■ What is expected
Only one stretch of the records below is wanted: the lines from the one holding "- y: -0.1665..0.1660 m" through the one holding "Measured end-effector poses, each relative". Return it exactly, both ends included.

[Stored items from a collection]
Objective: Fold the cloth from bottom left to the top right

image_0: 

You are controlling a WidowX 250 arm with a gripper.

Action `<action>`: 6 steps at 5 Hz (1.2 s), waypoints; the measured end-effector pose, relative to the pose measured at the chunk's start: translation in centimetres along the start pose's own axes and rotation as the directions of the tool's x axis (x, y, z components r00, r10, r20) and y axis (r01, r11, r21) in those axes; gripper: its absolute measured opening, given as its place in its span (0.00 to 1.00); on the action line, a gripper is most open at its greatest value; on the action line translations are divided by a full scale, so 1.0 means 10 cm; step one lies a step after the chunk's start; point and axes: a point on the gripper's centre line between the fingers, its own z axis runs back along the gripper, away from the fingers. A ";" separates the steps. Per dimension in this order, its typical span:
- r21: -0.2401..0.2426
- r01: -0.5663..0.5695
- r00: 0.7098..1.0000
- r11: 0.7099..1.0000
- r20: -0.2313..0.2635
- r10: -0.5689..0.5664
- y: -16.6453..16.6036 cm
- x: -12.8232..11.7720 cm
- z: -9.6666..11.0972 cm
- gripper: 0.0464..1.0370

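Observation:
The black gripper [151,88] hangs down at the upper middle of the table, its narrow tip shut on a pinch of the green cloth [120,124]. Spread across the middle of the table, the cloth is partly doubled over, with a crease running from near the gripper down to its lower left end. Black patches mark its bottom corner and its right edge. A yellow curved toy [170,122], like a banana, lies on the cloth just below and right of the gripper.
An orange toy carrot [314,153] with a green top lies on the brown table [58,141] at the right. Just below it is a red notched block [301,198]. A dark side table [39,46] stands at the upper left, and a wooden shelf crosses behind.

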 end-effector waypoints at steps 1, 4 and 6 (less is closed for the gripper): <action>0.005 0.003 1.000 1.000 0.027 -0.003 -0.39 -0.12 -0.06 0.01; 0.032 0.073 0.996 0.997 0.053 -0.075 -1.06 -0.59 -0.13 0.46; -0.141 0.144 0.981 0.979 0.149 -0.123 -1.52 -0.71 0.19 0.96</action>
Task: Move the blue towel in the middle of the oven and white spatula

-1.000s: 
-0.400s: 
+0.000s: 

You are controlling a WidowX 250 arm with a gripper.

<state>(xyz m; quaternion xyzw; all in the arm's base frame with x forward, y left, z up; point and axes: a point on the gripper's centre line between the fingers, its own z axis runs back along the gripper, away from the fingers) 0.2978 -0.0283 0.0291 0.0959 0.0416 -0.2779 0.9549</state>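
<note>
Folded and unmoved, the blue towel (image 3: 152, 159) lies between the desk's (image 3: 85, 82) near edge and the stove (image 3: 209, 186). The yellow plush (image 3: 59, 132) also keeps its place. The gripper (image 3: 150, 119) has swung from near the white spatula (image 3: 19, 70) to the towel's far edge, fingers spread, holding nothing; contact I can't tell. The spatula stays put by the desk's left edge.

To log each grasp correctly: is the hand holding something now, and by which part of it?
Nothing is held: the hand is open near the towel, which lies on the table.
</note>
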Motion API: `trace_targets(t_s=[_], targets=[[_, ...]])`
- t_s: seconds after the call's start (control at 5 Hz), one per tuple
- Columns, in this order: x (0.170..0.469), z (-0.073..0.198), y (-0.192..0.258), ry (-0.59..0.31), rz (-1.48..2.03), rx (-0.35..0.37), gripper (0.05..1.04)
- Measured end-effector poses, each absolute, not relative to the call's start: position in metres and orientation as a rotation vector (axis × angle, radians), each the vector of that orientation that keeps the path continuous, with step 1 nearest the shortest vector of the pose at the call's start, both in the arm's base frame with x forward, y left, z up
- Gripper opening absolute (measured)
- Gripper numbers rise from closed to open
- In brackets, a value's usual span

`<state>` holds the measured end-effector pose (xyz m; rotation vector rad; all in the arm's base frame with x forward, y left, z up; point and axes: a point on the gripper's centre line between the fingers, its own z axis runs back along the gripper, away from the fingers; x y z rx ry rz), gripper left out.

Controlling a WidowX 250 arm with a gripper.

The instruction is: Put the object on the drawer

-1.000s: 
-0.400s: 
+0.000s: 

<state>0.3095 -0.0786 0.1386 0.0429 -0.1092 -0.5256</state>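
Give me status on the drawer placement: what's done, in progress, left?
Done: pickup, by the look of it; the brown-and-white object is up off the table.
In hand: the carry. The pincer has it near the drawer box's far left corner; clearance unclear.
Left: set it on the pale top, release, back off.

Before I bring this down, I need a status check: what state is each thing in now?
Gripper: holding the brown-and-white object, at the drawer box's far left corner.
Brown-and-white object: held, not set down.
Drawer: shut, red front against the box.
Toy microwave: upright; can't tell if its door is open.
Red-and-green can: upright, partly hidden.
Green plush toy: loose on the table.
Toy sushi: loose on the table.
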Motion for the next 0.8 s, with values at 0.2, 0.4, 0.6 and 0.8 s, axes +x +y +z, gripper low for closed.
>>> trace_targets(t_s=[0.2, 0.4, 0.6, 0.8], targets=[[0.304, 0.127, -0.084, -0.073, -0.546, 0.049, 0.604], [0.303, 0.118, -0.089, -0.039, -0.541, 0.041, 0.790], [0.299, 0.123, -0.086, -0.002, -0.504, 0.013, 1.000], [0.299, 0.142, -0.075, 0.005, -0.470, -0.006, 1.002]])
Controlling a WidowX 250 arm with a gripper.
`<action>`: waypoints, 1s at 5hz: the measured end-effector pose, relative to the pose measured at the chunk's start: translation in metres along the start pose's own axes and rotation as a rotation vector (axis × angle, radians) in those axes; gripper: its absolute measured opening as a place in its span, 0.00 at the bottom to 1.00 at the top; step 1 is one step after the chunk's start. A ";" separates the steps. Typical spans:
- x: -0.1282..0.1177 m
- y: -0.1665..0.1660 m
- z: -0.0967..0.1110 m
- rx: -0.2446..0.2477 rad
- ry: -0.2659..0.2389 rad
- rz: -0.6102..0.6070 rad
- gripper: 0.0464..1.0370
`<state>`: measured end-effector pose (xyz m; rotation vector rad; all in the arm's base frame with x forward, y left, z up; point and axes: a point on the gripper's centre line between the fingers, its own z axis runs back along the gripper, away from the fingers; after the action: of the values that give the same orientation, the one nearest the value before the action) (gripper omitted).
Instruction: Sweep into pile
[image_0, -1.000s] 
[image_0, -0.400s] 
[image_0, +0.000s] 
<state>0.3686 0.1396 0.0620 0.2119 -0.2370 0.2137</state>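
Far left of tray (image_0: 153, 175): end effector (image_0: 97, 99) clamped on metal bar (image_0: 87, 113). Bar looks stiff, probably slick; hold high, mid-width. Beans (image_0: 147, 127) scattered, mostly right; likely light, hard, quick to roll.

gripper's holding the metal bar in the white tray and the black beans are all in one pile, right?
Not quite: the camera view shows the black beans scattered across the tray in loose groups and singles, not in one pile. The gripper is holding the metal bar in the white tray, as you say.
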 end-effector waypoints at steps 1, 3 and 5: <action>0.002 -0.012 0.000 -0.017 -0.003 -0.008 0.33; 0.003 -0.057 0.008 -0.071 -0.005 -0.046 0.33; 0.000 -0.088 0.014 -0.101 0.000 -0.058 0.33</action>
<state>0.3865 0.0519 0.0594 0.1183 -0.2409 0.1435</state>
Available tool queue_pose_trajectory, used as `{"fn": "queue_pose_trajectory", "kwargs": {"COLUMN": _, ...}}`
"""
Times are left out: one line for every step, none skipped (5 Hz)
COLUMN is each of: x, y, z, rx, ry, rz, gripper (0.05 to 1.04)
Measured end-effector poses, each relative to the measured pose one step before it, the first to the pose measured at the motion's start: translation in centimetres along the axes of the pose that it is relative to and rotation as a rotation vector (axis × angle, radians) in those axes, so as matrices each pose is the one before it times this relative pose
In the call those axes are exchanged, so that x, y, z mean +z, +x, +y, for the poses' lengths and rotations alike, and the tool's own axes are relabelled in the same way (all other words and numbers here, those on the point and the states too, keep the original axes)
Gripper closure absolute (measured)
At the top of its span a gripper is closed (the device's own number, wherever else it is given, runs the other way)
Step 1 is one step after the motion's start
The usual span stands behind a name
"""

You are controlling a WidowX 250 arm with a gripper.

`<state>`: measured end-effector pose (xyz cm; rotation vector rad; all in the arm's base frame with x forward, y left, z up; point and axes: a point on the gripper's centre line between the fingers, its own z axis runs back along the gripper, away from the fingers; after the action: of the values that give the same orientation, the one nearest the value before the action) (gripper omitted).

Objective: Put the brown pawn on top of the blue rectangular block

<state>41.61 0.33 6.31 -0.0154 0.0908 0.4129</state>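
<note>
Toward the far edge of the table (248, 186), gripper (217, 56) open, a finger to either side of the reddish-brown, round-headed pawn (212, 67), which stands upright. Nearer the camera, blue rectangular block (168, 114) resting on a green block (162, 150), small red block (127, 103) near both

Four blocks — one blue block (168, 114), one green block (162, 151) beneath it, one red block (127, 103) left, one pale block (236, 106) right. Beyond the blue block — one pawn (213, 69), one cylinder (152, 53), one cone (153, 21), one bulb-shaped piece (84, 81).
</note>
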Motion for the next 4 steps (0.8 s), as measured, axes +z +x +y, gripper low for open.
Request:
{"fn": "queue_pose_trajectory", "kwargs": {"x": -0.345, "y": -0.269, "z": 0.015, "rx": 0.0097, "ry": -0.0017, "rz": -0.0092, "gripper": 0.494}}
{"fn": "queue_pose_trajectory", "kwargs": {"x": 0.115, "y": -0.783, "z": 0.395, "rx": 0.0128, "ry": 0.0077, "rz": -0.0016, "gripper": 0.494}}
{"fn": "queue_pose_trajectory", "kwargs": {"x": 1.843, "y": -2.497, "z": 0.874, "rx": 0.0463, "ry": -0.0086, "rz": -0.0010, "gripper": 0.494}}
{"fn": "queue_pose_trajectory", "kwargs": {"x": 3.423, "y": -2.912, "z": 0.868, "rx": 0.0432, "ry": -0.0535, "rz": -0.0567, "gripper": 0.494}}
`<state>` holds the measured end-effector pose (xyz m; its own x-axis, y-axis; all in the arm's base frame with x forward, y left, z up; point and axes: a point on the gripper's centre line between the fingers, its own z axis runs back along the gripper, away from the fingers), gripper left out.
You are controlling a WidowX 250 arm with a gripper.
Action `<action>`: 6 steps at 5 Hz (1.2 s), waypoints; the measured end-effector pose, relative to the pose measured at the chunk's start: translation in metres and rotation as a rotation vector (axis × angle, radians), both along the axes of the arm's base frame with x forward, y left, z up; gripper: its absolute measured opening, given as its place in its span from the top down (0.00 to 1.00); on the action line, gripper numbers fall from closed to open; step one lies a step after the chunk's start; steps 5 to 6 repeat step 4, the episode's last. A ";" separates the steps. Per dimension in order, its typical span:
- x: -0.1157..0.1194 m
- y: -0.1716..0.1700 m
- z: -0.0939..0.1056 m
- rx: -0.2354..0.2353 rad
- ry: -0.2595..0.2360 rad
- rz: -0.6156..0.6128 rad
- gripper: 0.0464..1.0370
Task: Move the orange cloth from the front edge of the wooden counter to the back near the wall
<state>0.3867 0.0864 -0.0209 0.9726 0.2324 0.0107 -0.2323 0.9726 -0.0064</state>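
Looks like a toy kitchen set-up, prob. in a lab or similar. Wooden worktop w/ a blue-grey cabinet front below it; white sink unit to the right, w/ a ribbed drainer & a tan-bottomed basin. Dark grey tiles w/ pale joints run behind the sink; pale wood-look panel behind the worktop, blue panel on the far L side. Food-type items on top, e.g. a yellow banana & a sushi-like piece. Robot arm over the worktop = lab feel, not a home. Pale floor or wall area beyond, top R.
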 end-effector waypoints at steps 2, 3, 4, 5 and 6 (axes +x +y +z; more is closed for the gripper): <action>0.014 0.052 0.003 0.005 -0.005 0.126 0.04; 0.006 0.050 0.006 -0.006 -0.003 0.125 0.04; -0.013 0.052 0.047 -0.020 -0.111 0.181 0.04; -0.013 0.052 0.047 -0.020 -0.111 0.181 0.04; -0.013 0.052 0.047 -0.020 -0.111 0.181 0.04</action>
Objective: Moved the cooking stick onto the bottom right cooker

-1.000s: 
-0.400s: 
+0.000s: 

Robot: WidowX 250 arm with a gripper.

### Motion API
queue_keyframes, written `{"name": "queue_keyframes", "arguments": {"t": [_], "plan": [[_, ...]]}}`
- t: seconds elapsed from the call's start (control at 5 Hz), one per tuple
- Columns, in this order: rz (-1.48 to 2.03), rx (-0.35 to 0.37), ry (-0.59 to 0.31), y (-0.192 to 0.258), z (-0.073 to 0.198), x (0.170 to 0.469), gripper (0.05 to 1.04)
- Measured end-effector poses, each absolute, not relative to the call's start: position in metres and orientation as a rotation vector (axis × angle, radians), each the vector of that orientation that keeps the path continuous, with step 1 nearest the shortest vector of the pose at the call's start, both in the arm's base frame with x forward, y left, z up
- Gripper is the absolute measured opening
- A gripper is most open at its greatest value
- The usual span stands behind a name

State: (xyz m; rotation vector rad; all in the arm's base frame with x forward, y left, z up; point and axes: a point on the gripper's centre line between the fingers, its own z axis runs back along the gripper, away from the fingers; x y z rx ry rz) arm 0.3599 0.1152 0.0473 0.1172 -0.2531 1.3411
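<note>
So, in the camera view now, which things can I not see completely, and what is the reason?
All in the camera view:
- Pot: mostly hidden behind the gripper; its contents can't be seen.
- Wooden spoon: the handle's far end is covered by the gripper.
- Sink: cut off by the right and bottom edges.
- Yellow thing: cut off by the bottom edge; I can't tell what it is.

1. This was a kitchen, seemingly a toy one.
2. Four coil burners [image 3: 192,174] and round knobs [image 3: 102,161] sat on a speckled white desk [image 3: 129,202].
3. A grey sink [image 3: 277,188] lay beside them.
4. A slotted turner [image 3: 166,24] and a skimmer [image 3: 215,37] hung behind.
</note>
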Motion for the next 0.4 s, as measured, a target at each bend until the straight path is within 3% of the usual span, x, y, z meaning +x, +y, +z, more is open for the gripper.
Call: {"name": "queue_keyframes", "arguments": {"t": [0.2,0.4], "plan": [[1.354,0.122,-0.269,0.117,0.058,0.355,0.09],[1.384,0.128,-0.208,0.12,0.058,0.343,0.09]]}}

■ Exercise response
- y: -0.1665..0.1660 m
- z: -0.0967..0.1110 m
- rx: -0.2446..0.2477 rad
- ry: -0.2659..0.2389 rad
- rz: -0.6102..0.6070 rad
- gripper: 0.0464..1.0370
`<state>`: measured end-effector pose (xyz m; rotation vector rad; all in the arm's base frame with x forward, y left, z up; point and axes: a point on the gripper's centre line between the fingers, its own z axis runs back along the gripper, away from the fingers; after the action: of the values that give the same orientation, the one nearest the value before the action) (gripper omitted).
Instruction: Sweep into pile
[image_0, -1.000s] 
[image_0, -0.400s] 
[image_0, +0.000s] 
<state>0.3686 0.1396 0.0620 0.2119 -0.2370 0.2137</state>
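Far left of tray (image_0: 153, 175): end effector (image_0: 97, 99) clamped on metal bar (image_0: 87, 113). Bar looks stiff, probably slick; hold high, mid-width. Beans (image_0: 147, 127) scattered, mostly right; likely light, hard, quick to roll.

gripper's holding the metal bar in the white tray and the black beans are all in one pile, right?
Not quite: the camera view shows the black beans scattered across the tray in loose groups and singles, not in one pile. The gripper is holding the metal bar in the white tray, as you say.
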 end-effector waypoints at steps 1, 3 and 5: <action>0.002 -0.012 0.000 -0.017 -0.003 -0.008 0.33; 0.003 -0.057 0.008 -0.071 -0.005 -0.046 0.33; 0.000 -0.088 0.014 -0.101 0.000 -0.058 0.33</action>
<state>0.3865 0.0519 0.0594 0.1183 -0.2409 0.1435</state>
Available tool queue_pose_trajectory, used as `{"fn": "queue_pose_trajectory", "kwargs": {"COLUMN": _, ...}}`
"""
Times are left out: one line for every step, none skipped (5 Hz)
COLUMN is each of: x, y, z, rx, ry, rz, gripper (0.05 to 1.04)
Measured end-effector poses, each relative to the measured pose one step before it, the first to the pose measured at the motion's start: translation in centimetres along the axes of the pose that it is relative to and rotation as a rotation vector (axis × angle, radians) in those axes, so as matrices each pose is the one before it times this relative pose

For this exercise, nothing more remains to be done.